● DATA EXCERPT
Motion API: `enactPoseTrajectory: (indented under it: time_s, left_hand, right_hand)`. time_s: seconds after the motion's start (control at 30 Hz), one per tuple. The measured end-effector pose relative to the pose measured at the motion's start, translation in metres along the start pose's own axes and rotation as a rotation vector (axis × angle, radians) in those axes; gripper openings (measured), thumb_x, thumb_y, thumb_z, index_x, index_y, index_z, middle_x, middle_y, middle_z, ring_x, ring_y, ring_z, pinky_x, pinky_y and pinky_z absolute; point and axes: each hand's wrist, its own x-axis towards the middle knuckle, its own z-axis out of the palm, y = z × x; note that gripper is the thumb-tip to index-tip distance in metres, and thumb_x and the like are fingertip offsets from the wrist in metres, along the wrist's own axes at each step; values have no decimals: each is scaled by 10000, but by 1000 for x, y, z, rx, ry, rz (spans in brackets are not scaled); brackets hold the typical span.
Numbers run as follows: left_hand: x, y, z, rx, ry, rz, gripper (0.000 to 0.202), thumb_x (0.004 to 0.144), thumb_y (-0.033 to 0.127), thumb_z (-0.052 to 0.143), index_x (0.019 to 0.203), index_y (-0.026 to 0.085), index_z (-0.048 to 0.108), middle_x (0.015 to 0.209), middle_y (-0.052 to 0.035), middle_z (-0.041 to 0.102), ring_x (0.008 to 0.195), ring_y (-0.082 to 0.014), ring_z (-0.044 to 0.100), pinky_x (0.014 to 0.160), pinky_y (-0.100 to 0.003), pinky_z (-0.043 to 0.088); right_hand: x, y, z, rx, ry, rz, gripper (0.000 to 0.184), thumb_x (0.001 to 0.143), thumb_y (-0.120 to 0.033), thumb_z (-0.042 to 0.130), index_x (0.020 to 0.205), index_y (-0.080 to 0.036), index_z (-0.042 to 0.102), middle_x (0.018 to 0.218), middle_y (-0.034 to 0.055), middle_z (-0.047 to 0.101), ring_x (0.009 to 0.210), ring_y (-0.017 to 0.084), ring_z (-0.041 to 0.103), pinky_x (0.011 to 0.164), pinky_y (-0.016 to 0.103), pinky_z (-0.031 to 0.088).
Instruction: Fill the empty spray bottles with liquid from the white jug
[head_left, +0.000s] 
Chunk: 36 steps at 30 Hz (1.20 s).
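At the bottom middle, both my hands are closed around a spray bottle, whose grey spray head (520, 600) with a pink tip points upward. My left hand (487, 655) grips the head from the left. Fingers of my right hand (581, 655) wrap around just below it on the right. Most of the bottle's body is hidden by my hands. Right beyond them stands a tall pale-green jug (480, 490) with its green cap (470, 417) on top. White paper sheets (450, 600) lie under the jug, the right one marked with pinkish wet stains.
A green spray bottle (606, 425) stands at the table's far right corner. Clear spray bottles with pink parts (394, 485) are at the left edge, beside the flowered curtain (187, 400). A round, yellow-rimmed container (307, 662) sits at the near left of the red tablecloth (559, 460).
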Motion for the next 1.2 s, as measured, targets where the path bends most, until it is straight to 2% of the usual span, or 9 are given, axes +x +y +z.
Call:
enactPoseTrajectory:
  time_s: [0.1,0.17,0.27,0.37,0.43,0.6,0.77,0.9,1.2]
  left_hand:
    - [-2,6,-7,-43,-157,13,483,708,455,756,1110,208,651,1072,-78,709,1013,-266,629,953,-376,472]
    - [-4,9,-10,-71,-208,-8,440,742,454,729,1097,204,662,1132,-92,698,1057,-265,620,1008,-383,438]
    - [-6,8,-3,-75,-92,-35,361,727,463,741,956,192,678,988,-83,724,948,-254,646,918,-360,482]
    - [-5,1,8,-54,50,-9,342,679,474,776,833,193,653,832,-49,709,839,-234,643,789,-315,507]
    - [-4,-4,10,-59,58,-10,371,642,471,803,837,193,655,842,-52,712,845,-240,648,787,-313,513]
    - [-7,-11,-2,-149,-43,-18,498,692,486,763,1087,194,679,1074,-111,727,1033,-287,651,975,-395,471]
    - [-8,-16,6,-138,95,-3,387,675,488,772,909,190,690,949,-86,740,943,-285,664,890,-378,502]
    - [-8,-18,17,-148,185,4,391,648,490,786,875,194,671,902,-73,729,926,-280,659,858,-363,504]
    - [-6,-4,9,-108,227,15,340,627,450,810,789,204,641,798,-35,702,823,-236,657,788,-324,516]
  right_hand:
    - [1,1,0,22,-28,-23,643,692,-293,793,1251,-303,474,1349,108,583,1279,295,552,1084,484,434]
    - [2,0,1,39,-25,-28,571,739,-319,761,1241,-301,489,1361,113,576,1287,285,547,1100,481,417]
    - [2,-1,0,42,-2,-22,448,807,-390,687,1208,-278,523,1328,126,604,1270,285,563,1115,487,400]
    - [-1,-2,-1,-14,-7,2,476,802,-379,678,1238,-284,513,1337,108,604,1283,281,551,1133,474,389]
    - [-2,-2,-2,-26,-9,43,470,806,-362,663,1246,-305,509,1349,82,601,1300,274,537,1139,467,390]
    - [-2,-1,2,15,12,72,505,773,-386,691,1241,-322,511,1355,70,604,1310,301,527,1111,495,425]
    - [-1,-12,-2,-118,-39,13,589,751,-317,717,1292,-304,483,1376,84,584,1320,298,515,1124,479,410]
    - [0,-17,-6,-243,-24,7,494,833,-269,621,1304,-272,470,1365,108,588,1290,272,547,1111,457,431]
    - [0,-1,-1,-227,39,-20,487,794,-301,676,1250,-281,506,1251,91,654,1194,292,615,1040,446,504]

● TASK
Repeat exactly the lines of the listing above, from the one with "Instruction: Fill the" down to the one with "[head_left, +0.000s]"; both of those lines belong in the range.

● EXERCISE RESULT
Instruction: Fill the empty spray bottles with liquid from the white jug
[head_left, +0.000s] 

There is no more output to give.